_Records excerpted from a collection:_
════════════════════
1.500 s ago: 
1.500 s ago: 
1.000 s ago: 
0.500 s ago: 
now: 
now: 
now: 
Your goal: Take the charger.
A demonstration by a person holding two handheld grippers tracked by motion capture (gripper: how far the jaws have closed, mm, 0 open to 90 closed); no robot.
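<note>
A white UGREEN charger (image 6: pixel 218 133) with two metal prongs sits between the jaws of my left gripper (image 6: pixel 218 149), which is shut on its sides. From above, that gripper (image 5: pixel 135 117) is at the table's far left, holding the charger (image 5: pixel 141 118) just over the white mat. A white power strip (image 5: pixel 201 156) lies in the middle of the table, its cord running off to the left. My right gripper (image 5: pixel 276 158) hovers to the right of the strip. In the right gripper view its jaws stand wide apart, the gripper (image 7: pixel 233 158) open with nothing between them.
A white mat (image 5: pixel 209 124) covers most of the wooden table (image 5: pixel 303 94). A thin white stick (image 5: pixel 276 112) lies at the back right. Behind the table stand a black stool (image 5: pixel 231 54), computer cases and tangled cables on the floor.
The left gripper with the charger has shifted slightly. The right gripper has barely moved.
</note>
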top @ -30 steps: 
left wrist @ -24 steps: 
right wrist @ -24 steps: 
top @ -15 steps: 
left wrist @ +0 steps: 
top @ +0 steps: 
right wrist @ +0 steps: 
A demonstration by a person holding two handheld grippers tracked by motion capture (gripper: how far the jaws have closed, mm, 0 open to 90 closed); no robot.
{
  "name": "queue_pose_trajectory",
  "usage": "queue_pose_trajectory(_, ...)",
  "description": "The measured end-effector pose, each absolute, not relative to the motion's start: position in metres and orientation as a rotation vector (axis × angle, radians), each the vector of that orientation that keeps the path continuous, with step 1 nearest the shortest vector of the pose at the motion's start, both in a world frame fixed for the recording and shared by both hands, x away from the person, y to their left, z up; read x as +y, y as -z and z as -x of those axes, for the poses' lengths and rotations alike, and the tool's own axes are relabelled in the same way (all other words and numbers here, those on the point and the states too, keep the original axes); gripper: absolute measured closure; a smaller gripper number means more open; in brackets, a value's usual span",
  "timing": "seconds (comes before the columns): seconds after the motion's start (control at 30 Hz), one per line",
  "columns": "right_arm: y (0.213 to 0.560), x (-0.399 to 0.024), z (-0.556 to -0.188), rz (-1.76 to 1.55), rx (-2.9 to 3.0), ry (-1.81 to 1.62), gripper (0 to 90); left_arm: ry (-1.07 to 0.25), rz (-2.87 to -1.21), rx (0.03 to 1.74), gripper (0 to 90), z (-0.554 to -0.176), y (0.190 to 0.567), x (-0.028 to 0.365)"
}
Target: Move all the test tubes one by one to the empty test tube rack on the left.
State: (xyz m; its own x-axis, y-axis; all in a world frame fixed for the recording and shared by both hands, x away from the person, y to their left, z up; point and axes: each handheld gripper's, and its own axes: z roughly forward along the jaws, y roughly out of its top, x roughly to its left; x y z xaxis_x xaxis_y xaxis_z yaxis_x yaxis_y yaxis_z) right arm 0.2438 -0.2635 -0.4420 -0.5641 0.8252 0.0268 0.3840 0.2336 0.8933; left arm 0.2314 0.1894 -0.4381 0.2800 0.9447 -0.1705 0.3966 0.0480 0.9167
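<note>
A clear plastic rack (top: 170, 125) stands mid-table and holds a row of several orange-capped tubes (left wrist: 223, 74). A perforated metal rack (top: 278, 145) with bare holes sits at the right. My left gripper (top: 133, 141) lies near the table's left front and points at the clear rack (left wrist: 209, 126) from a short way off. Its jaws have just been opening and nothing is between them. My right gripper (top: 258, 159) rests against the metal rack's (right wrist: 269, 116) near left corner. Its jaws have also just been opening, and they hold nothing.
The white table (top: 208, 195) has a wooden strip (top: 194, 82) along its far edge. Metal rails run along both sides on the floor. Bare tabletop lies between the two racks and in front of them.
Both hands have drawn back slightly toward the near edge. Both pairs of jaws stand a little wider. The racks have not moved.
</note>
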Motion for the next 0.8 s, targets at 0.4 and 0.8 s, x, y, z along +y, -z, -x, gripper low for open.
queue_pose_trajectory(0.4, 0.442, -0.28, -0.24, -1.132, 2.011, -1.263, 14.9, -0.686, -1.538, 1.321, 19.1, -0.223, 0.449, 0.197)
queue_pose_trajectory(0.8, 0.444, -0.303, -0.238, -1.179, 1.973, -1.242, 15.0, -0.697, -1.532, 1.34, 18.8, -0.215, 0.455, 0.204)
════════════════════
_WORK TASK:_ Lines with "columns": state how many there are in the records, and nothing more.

_YOUR SOLUTION:_ 2